Deals

Groupon’s board plays musical chairs as stock drops

Groupon’s board of directors is playing musical chairs as the downtrodden daily deals company attempts to address fallout from an accounting restatement that sent its stock price plummeting.

The company, now trading at more than 60 percent off its initial offering, announced Monday that American Express CFO Daniel Henry and Deloitte vice chairman Robert Bass are joining Groupon’s board.

Henry is replacing Starbucks CEO Howard Schultz, who stepped down from Groupon’s board of directors on April 24. Bass will replace Kevin Efrusy of Accel Partners, who will leave his post as of Groupon’s shareholder meeting on June 19.

The swap-a-roo is Groupon’s attempt to self-correct after a revised fourth quarter earnings report that did more than raise a few eyebrows.

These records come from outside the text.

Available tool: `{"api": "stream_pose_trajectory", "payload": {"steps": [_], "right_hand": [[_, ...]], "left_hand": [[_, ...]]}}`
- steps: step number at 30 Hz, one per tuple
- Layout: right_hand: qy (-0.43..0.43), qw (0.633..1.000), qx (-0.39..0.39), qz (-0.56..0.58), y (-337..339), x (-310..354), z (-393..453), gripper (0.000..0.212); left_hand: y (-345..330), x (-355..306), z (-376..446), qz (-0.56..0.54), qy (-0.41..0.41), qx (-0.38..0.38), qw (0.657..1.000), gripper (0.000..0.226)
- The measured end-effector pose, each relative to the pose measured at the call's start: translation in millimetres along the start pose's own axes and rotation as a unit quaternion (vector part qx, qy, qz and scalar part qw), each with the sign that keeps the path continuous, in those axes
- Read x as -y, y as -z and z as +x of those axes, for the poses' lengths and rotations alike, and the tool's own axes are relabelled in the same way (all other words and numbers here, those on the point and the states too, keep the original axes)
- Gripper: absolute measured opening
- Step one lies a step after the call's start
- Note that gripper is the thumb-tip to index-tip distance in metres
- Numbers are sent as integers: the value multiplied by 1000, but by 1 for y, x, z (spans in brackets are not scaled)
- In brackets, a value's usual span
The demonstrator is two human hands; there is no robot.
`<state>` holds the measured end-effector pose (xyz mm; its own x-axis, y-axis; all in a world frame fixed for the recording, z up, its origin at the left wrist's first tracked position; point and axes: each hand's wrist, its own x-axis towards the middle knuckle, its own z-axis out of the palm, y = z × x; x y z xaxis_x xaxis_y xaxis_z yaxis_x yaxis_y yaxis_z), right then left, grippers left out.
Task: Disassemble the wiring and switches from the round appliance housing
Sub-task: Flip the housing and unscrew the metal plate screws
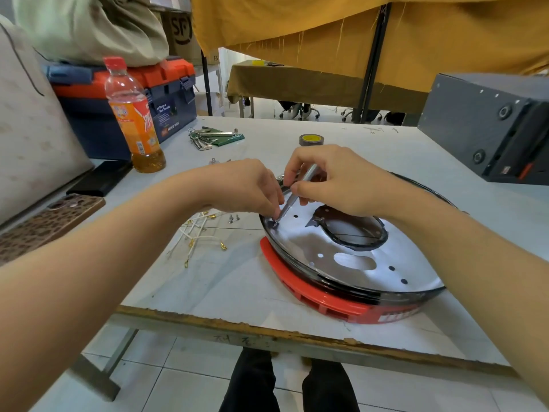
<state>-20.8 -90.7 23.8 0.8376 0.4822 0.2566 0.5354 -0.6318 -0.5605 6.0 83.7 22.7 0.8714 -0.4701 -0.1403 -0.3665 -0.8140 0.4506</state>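
Both hands (252,188) crowd the round housing (356,263) at its far-left rim. Wires (202,233) & screws (233,217) litter the desk (208,278) left of it. Bottle (135,114), toolbox (166,93) block far-left corner; grey box (487,123) blocks far-right. Near-left edge is bare.

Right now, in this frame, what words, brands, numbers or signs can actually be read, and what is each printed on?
"SF": black logo on the cardboard box behind the toolbox.
"MINO BOX": white print on the blue toolbox; the smaller lines above it are too blurred to read.
Bottle label: red characters, not legible.
Red appliance base: white lettering on its front edge, blurred.
Table edge: faint handwritten marks, unreadable.
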Motion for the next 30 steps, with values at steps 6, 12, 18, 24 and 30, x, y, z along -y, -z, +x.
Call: {"api": "stream_pose_trajectory", "payload": {"steps": [6, 12, 18, 24, 30], "right_hand": [[-7, 1000, -10, -8, -1, 0, -3, 13], [-8, 998, -53, -22, -6, 0, -5, 18], [3, 999, -40, -9, -5, 2, -6, 10], [10, 999, -29, -16, -4, 0, -6, 14], [19, 999, -33, -18, -4, 1, -6, 18]], "left_hand": [[-1, -1, -1, -5, 8, 1, 1000, 12], [-2, -2, -3, -17, 12, -4, 1000, 16], [-2, -4, -4, -12, 14, -4, 1000, 20], [-2, -6, -4, 3, 20, -8, 1000, 23], [-4, -7, -4, 24, 18, -13, 999, 14]]}}
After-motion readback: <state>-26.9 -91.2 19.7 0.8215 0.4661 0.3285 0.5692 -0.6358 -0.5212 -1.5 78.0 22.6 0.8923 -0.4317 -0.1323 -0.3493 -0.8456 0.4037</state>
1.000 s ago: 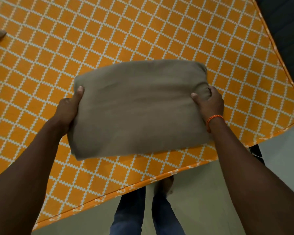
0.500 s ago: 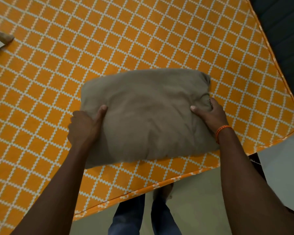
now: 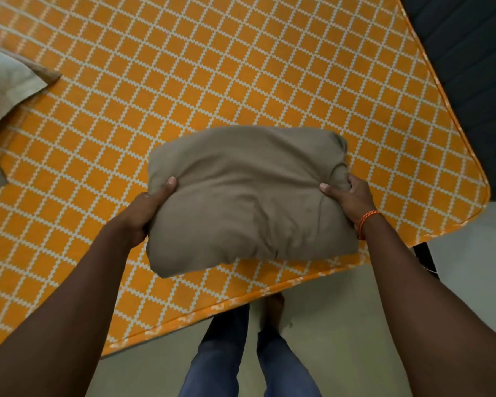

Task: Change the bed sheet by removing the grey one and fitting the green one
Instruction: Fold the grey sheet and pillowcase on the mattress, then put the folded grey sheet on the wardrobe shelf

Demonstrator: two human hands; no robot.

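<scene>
**Folded sheet gripped both sides, bundle more bunched than before**

Folded grey sheet (image 3: 249, 199) sits over the near edge of the orange patterned mattress (image 3: 241, 67), close to its right corner. Left hand (image 3: 143, 213) grips the left edge, thumb on top, fingers under. Right hand (image 3: 348, 200) grips the right edge the same way; orange wristband (image 3: 367, 222) on that wrist. Versus 0.5 s ago: same holds, sheet puffier and more creased in the middle. More of the pillow (image 3: 6, 87) now shows at far left.
</scene>
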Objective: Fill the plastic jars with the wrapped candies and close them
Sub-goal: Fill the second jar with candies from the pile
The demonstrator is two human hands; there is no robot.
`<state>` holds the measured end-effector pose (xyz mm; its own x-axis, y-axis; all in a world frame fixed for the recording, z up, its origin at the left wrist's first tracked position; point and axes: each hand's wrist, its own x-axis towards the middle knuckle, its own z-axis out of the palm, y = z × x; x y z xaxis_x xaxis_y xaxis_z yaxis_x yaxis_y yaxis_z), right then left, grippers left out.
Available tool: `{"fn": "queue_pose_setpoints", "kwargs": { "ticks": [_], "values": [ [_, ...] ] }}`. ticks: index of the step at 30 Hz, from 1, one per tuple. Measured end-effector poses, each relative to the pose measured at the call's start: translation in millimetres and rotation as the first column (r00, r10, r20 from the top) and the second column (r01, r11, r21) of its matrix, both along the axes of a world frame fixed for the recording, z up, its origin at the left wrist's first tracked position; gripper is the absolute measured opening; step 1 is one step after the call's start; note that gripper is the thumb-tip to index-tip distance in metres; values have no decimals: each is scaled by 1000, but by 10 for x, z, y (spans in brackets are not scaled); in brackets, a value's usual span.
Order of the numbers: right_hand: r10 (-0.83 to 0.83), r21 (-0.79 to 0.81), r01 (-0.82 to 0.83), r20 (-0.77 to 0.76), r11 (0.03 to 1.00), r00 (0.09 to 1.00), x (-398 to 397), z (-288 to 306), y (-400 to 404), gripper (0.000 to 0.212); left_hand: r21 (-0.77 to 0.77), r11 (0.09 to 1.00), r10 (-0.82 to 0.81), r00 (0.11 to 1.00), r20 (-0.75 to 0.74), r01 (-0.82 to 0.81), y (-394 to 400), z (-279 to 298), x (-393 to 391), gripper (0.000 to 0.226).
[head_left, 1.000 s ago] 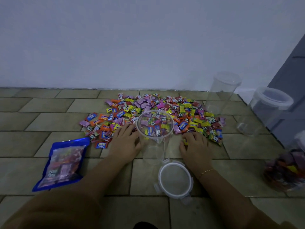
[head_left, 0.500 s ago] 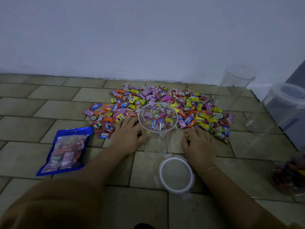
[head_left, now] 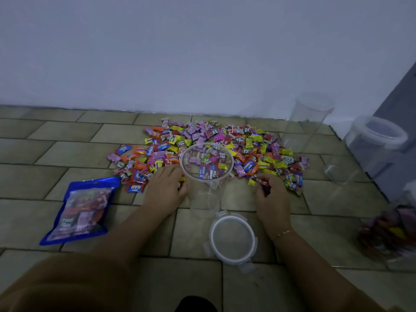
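A clear plastic jar (head_left: 206, 194) stands open and upright on the tiled floor in front of a wide pile of wrapped candies (head_left: 254, 152). The jar looks empty; candies show through its wall. Its round clip lid (head_left: 233, 240) lies flat on the floor just nearer to me. My left hand (head_left: 165, 188) rests palm down at the pile's near edge, touching the jar's left side. My right hand (head_left: 271, 194) is to the right of the jar, its fingers curled over several candies at the pile's edge.
A blue bag of candies (head_left: 82, 210) lies on the floor at the left. Two tall empty jars (head_left: 306, 122) (head_left: 369, 152) stand at the right near the wall, one with its lid on. A candy-filled jar (head_left: 391, 235) lies at the far right.
My right hand's fingers have curled in over candies at the pile's edge. My left hand has stayed beside the jar. The view has shifted a little.
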<state>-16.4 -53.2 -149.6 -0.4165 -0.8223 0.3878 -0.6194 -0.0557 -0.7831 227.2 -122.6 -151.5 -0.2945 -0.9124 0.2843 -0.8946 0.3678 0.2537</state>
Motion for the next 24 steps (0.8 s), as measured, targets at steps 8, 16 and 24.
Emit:
{"fn": "queue_pose_setpoints", "kwargs": {
  "ticks": [8, 16, 24],
  "values": [
    [-115, -46, 137, 328, 990, 938, -7, 120, 56, 10, 11, 988, 153, 977, -148, -153, 145, 145, -44, 19],
    [-161, 27, 163, 392, 986, 906, -69, 156, 4, 19, 228, 898, 434, 671, -601, -376, 142, 272, 16, 38],
    [-29, -46, 84, 692, 995, 721, 72, 729, -265, 12, 539, 837, 513, -206, -834, -99, -51, 773, 38, 50]
  ]
}}
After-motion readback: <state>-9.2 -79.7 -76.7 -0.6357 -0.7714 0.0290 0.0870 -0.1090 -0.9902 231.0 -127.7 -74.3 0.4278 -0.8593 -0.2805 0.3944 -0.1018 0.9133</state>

One month ago, Groupon informed shareholders that, due to yet another accounting snafu, revenue for Q4 2011 was $14.3 million less than it initially indicated. The restatement was not received well and shareholders who felt misled responded in turn with both a class action lawsuit and a derivative complaint. The latter suit specifically named both Schultz and Efrusy, along with other board members, as defendants in breach of their fiduciary duty to Groupon and its shareholders.

Henry and Bass add financial credibility to Groupon’s board. Bass, who will retire from Deloitte before his appointment, is said to have specialized in one area where the deals company could certainly use some help: SEC filings. Henry, meanwhile, has worked at American Express since 1990 and has served as the company’s CFO for more than four years. He was previously a partner at Ernst & Young.

“With their deep financial, accounting and operational experience, Dan and Bob will provide invaluable expertise to the Board going forward,” Groupon chairman Eric Lefkofsky said in a statement.

Groupon closed at $10.71 per share Monday afternoon, but its stock price is trading up roughly 2 percent in after-hours trading following news of the board shakeup. Valued as high as $17.8 billion on its first day of trading, Groupon’s market capitalization now stands at $6.83 billion.